# What are some websites where you can purchase adult tortoises?



## Ramirezm2 (Aug 1, 2019)

Im not too sure if this post would follow in this category but I was curious if there are some other classified sites where people list tortoises for sale? I go on Fuana, Facebook, and kingsnake quite often but are there any other sites like these? I’ve been trying to get my hands on certain adult species but have not had any luck  any recommendations would be great!


----------



## SweetGreekTorts (Aug 1, 2019)

What species are you looking for? Some breeders have adults available for sale that they post on their own websites (Arizona Tortoise Compound is one). I'm only familiar with the particular classifieds websites that you mentioned, so my only recommendation would be to reach out to individual breeders to see if they have any surplus, or might know someone who has what you want.


----------



## dmilam (Aug 1, 2019)

I waited three months but I bought my Greek hatchling from Craigslist. Parent bought it for his 8 year old son. Son wasn’t interested, I got a great deal and tortoise is in a safe place with proper setup.


----------



## Ramirezm2 (Aug 1, 2019)

SweetGreekTorts said:


> What species are you looking for? Some breeders have adults available for sale that they post on their own websites (Arizona Tortoise Compound is one). I'm only familiar with the particular classifieds websites that you mentioned, so my only recommendation would be to reach out to individual breeders to see if they have any surplus, or might know someone who has what you want.

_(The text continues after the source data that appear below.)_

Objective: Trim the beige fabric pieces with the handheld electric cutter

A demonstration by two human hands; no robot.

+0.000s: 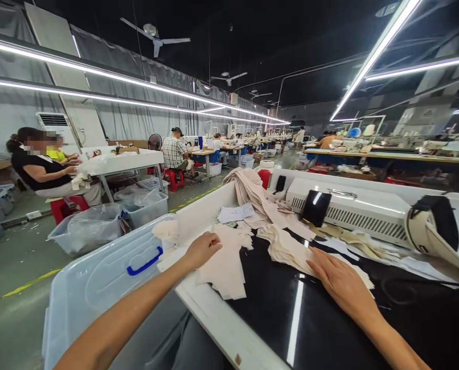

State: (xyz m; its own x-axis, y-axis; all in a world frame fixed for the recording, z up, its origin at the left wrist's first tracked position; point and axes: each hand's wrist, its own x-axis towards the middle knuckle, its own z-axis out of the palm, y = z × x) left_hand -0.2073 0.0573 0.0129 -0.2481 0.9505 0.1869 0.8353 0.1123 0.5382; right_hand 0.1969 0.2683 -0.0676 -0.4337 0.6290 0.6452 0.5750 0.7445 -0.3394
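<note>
My left hand point(204, 251) is at the left edge of a cream fabric piece point(227, 267), its fingers curled in; what they hold, if anything, is hidden. That piece lies partly on the white table rim and partly on the glossy black tabletop point(268, 313). To the right, my right hand point(339, 280) lies with fingers stretched out along a stack of cream fabric pieces point(287, 249), touching its near side. Behind both hands, a long pile of pinkish fabric strips point(252, 192) drapes over the table's back corner. A white paper with marks point(236, 213) lies beside it.
A lidded clear bin point(109, 277) with a blue handle point(144, 262) stands left of the table. At the back right are a white slotted housing point(352, 205), a black block point(316, 208) and a curved beige roll point(429, 231). Co-workers sit farther off, one at left point(48, 164).
</note>
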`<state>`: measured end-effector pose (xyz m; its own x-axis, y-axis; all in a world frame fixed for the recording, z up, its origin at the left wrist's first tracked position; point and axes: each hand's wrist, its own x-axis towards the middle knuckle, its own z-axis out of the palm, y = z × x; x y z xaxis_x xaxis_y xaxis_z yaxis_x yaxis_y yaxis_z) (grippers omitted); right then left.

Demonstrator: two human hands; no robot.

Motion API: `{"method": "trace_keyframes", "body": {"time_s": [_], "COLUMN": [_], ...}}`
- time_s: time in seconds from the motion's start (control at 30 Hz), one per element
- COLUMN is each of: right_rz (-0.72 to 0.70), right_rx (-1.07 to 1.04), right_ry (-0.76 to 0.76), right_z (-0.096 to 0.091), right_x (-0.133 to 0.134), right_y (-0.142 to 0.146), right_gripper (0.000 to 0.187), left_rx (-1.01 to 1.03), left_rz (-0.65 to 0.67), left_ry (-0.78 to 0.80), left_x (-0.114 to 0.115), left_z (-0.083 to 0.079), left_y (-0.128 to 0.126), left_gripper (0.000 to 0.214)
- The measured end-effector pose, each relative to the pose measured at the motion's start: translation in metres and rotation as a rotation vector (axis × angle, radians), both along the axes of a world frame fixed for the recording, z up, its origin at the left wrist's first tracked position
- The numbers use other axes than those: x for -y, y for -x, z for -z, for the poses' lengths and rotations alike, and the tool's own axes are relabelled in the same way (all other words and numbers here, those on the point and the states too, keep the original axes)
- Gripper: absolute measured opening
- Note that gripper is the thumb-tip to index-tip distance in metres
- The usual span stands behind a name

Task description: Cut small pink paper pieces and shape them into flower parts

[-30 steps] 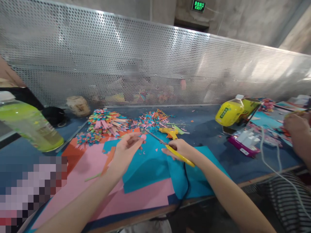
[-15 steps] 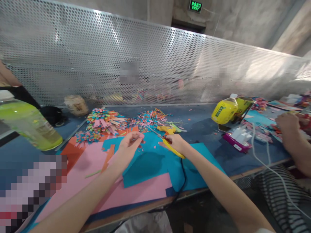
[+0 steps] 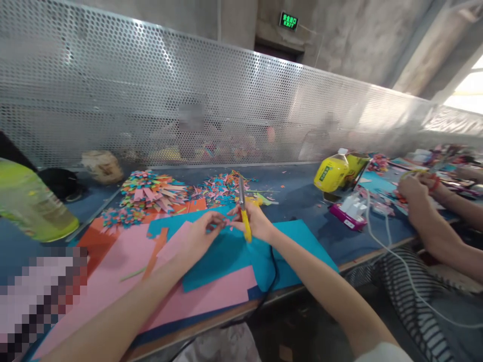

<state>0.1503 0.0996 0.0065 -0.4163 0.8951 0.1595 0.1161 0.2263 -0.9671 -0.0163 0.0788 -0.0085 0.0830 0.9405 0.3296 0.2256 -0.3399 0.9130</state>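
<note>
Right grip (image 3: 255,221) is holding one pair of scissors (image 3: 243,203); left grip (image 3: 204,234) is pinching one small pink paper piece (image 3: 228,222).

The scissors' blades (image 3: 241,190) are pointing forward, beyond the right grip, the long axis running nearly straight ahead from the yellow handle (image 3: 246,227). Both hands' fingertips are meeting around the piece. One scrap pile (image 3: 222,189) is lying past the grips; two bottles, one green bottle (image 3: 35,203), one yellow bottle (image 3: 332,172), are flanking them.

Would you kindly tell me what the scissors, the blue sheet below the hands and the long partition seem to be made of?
Scissors: shiny grey blades, probably steel; smooth yellow handle, likely plastic. Blue sheet: matte, flat, straight-edged, so probably paper or thin card. Partition: silvery, bright-streaked and full of small holes, so likely perforated metal.
</note>
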Motion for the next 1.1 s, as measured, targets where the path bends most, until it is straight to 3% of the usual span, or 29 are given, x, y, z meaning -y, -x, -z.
{"method": "trace_keyframes", "body": {"time_s": [0.2, 0.27, 0.33, 0.43, 0.63, 0.8, 0.93, 1.1], "right_rz": [-0.019, -0.015, -0.010, -0.013, 0.003, -0.062, -0.017, 0.000], "right_rx": [-0.115, -0.123, -0.130, -0.135, -0.142, -0.214, -0.278, -0.292], "right_ry": [0.041, 0.050, 0.053, 0.038, -0.014, -0.019, 0.001, 0.033], "right_z": [0.004, 0.006, 0.009, 0.017, 0.026, 0.028, 0.032, 0.034], "right_x": [0.001, -0.002, -0.006, -0.016, -0.025, -0.021, -0.024, -0.027], "right_y": [0.007, 0.003, -0.002, -0.006, -0.009, -0.005, -0.001, -0.004], "right_gripper": [0.034, 0.036, 0.039, 0.041, 0.037, 0.032, 0.035, 0.032], "left_rx": [-0.111, -0.257, -0.432, -0.673, -0.928, -0.944, -0.959, -0.860], "left_rz": [0.037, 0.043, 0.055, 0.196, 0.379, 0.365, 0.383, 0.564], "left_ry": [-0.057, -0.124, -0.214, -0.291, -0.323, -0.316, -0.286, -0.270], "left_x": [0.004, 0.006, 0.007, 0.005, 0.000, 0.001, 0.007, 0.015], "left_z": [-0.001, 0.002, 0.007, 0.018, 0.032, 0.033, 0.032, 0.017], "left_y": [-0.006, -0.004, -0.001, 0.002, 0.001, -0.001, -0.004, -0.002], "left_gripper": [0.013, 0.027, 0.056, 0.076, 0.063, 0.058, 0.050, 0.041]}}
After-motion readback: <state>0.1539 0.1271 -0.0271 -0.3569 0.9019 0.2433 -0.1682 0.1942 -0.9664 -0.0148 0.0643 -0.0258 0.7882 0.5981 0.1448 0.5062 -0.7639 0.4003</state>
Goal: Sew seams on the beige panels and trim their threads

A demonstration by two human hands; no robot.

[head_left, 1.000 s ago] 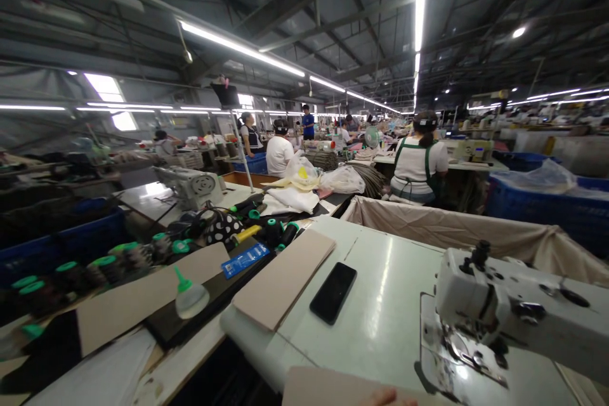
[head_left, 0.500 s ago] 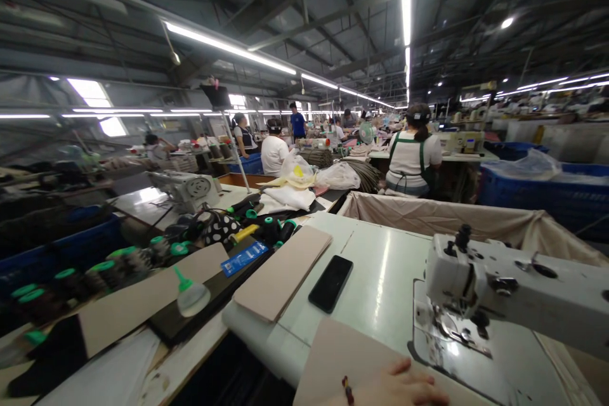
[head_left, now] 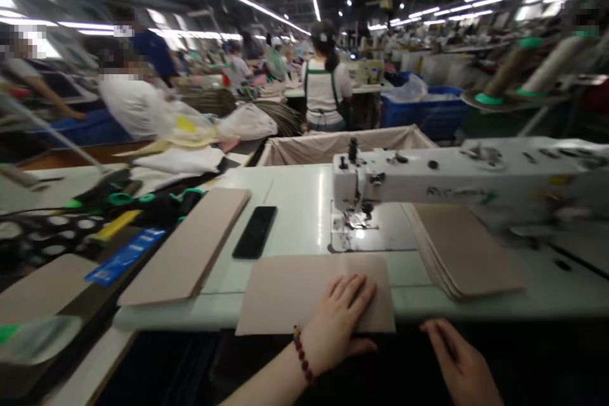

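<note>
Left hand (head_left: pixel 335 323) had moved onto flat beige rectangular panel (head_left: pixel 304 292): fingers spread, pressed flat, no grip. Panel lay at near edge of white sewing table (head_left: pixel 295 216). Right hand (head_left: pixel 459 358) below edge, loosely open, holding nothing, near stack of beige panels (head_left: pixel 461 247).

You've got a clear run between phone (head_left: pixel 254 231) and sewing machine (head_left: pixel 451 171); card stack (head_left: pixel 461 250) blocks straight ahead of your right hand (head_left: pixel 459 361).
</note>
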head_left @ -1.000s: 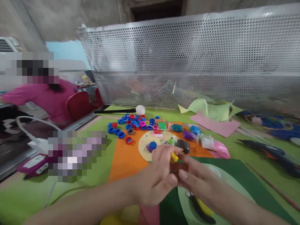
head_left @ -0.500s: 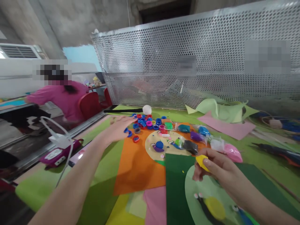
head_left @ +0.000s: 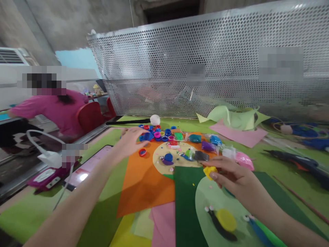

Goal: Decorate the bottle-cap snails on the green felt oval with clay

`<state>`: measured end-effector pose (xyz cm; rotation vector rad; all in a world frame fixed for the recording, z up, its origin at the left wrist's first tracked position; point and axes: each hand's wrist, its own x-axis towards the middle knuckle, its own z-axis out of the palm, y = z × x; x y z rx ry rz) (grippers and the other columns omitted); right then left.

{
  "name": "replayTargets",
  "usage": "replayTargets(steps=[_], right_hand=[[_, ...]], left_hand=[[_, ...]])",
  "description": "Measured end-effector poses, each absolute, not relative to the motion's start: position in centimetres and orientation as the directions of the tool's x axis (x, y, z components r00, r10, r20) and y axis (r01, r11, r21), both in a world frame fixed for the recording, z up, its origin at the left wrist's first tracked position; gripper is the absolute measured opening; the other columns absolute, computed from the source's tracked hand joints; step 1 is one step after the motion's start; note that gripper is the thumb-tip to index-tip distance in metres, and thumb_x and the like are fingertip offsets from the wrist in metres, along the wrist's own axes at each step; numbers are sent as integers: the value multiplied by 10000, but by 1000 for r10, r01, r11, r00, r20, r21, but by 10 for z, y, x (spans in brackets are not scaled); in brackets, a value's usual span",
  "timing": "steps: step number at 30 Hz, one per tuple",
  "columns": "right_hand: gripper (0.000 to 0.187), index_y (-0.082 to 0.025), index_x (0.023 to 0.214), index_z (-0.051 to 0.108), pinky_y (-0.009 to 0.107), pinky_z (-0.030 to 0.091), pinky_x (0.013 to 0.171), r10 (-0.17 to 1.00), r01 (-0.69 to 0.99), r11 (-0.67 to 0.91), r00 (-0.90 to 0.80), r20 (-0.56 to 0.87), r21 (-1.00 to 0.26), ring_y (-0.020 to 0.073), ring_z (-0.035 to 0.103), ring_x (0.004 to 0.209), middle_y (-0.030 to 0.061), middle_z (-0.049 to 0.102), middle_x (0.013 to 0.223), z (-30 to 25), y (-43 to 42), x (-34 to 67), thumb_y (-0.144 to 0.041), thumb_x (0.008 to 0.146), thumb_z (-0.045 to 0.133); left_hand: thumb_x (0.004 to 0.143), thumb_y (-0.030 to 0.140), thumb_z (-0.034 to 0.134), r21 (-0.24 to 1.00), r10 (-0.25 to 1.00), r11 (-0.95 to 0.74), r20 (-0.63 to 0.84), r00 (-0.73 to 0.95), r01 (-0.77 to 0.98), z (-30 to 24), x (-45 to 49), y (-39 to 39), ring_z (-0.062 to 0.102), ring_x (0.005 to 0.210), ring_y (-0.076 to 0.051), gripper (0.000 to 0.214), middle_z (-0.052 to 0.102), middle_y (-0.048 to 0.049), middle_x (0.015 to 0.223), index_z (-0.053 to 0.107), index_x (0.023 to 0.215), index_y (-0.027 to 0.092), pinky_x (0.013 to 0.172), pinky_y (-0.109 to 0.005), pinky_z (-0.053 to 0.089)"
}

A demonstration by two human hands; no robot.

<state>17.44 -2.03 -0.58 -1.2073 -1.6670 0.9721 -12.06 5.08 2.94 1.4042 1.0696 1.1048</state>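
Yellow clay lump (head_left: 210, 172) pinched in the right hand (head_left: 230, 175), left hand (head_left: 133, 139) among the bottle caps (head_left: 157, 135)

In the head view, the right hand's grip presses the clay lump between thumb and fingers, over the upper edge of a pale green oval (head_left: 205, 196) on a dark green sheet (head_left: 186, 209). The left hand reaches across the worktop (head_left: 20, 214) with fingers bent at the left side of the caps; whether its grip holds a cap or only touches the pile, the view does not tell. 1 red cap (head_left: 142, 152) lies apart from the others, nearer the person.

On the pale green oval are 2 snail figures: a black snail (head_left: 218, 226) with a yellow disc for a shell, and a blue-and-green snail (head_left: 259, 230) partly behind the right forearm. Left of the dark green sheet lies an orange sheet (head_left: 144, 192) bearing a cream oval (head_left: 156, 156), on which sits a purple snail (head_left: 167, 159) with a blue cap shell. Behind the right hand are clay packets, among them a black packet (head_left: 201, 156) and a pink packet (head_left: 244, 160).

A glue gun (head_left: 300, 164) lies to the right, a phone (head_left: 88, 164) to the left beside a purple power strip (head_left: 45, 179).
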Motion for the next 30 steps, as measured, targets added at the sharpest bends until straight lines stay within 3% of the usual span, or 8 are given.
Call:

Okay. Thanks for the info! I have contacted some breeders and even tried talking to venders at expos. I wasn’t too sure if there were any other sites out there. I am looking for adult female Golden greeks and just started my search on adult cherryheads.


----------



## SweetGreekTorts (Aug 1, 2019)

Ramirezm2 said:


> Okay. Thanks for the info! I have contacted some breeders and even tried talking to venders at expos. I wasn’t too sure if there were any other sites out there. I am looking for adult female Golden greeks and just started my search on adult cherryheads.


The Greeks are few and far between as adults, I rarely see them available. I'm into Greeks too but starting all my subspecies breeding groups as hatchlings to raise myself. Try Tortstork (Randy Betz) and Garden State Tortoise (Chris Leone). They both have posted adult Mesopotamians for sale a short while ago. They have and breed the Jordan locale and the Bodenheimer's Floweri.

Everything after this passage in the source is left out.